### [Data segment]
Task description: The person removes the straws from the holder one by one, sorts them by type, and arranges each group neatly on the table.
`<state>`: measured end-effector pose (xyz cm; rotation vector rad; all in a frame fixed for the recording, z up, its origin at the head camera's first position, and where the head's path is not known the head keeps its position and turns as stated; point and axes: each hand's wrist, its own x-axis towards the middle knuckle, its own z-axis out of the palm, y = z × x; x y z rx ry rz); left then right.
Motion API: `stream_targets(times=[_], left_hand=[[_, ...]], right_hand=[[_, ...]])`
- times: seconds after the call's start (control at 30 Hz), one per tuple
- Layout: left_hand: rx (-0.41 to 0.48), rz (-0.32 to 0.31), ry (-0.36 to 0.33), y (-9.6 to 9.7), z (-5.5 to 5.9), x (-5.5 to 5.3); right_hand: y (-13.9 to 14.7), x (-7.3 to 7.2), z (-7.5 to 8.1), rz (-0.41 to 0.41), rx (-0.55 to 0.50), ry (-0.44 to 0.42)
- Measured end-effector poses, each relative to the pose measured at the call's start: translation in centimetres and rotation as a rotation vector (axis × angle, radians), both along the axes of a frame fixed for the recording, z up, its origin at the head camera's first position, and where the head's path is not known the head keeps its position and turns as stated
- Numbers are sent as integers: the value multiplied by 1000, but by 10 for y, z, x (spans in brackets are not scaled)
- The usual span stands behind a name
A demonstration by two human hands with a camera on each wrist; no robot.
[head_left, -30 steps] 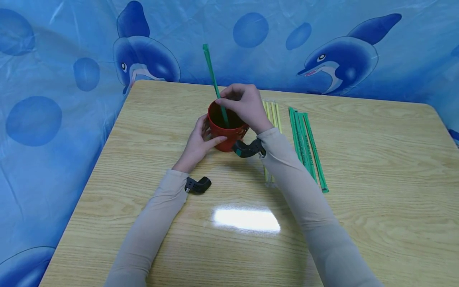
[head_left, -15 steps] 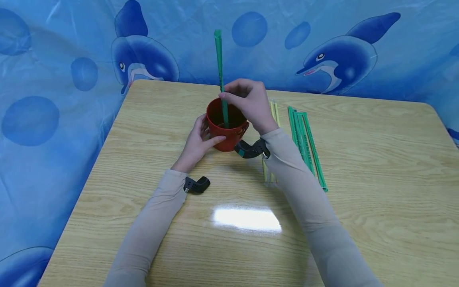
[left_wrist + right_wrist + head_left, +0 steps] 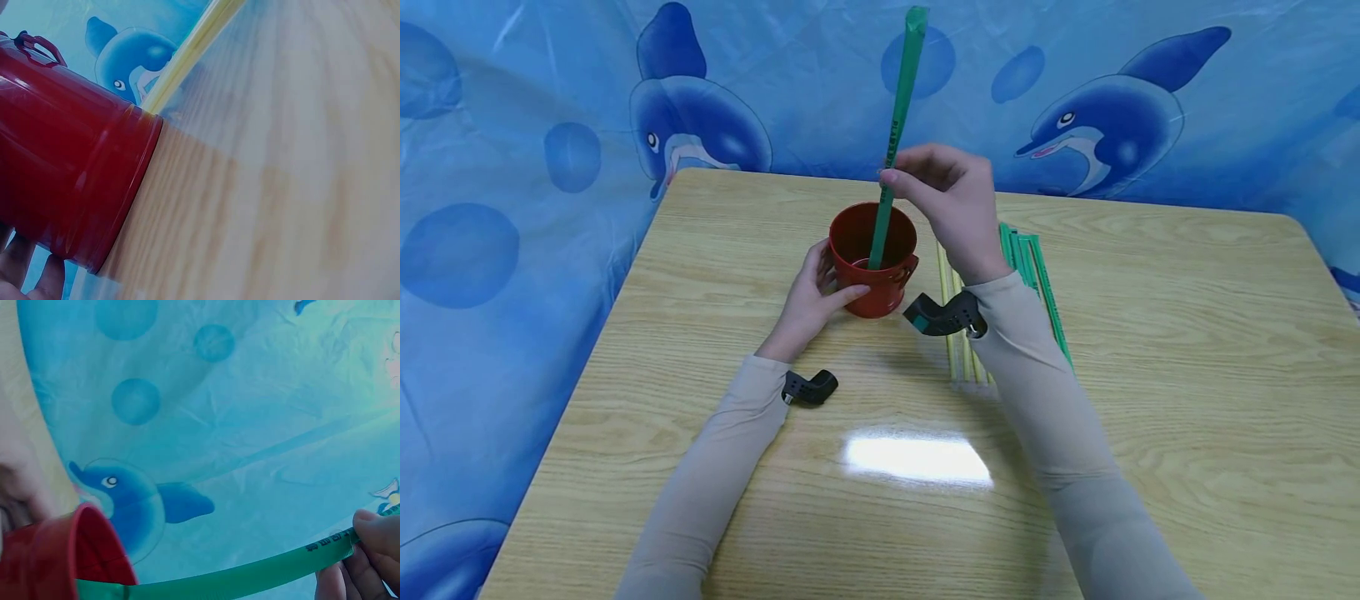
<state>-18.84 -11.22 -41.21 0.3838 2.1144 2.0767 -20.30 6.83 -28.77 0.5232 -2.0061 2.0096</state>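
A small red bucket stands upright on the wooden table, its mouth facing up. My left hand holds its left side, thumb across the front and fingers behind it; in the left wrist view the bucket's wall hides most of that hand. Above the rim, my right hand pinches a long green-wrapped straw between thumb and fingertips. The straw leans right, with its lower end inside the bucket. Dark printing shows on the green wrapper in the right wrist view.
Several yellow straws lie side by side right of the bucket. Beyond them are several green-wrapped straws, partly covered by my right forearm. A blue dolphin-print sheet hangs behind the table's far edge.
My right hand has moved up and to the right, drawing the green-wrapped straw higher. The straw has swung from leaning left to leaning right. The left hand and bucket have stayed nearly still.
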Motion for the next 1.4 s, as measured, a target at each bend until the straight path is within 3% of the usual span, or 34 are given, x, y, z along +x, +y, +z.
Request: stream_targets(times=[0.17, 0.7, 1.17, 1.4], left_hand=[[1, 3, 15, 0, -2, 0], [8, -7, 28, 0, -4, -2], [-6, 6, 20, 1, -2, -2], [-23, 12, 11, -1, -3, 0]], right_hand=[[3, 3, 6, -20, -22, 106], [21, 10, 16, -90, -87, 216], [59, 32, 20, -195, -208, 115], [77, 41, 9, -215, -140, 118]])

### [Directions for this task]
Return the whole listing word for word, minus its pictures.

### [Answer box]
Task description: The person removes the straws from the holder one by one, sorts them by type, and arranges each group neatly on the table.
`<state>`: measured end-effector pose (xyz cm; rotation vector rad; all in a frame fixed for the recording, z up, its origin at the head camera's first position, and where the head's path is not known the head keeps its position and turns as stated; point and axes: each hand's wrist, its own x-axis towards the middle knuckle, its own z-axis out of the palm, y = z × x; x y z rx ry rz); left then right.
Motion API: `stream_targets(times=[_], left_hand=[[_, ...]], right_hand=[[_, ...]])`
- times: seconds after the call's start (control at 30 Hz), one per tuple
- Layout: left_hand: rx (-0.41 to 0.48), rz (-0.32 to 0.31), ry (-0.36 to 0.33), y (-9.6 to 9.7), z (-5.5 to 5.9), x (-5.5 to 5.3); right_hand: y (-13.9 to 14.7), x (-7.3 to 7.2), z (-7.5 to 8.1), rz (-0.41 to 0.41), rx (-0.55 to 0.50), ry (-0.44 to 0.42)
- Measured end-effector poses, each relative to the pose measured at the call's start: translation in centimetres and rotation as a rotation vector (axis × angle, radians), both along the axes of a frame fixed for the recording, z up, its origin at the head camera's first position, and where the head's path is not known the head keeps its position and turns as stated
- Numbers are sent as integers: the value multiplied by 1000, but by 10 for y, z, x (spans in brackets are not scaled)
- The usual span stands behind a name
A demonstration by two human hands with a camera on each wrist; no robot.
[head_left, -30 steps] 
[head_left, -15 steps] 
[left_wrist + right_wrist + head_left, +0 steps] 
<state>-18.84 -11.22 -41.21 0.3838 2.1144 2.0767 -20.30 6.83 -28.77 0.5232 -2.0061 2.0096</state>
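A small red bucket stands upright on the wooden table, its mouth facing up. My left hand holds its left side, thumb across the front and fingers behind it; in the left wrist view the bucket's wall hides most of that hand. Above the rim, my right hand pinches a long green-wrapped straw between thumb and fingertips. The straw leans right, with its lower end inside the bucket. Dark printing shows on the green wrapper in the right wrist view.
Several yellow straws lie side by side right of the bucket. Beyond them are several green-wrapped straws, partly covered by my right forearm. A blue dolphin-print sheet hangs behind the table's far edge.
My right hand has moved up and to the right, drawing the green-wrapped straw higher. The straw has swung from leaning left to leaning right. The left hand and bucket have stayed nearly still.
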Motion for the next 1.4 s, as measured, a target at each bend until the straight path is within 3% of the usual span, or 34 are given, x, y, z along +x, +y, +z.
Request: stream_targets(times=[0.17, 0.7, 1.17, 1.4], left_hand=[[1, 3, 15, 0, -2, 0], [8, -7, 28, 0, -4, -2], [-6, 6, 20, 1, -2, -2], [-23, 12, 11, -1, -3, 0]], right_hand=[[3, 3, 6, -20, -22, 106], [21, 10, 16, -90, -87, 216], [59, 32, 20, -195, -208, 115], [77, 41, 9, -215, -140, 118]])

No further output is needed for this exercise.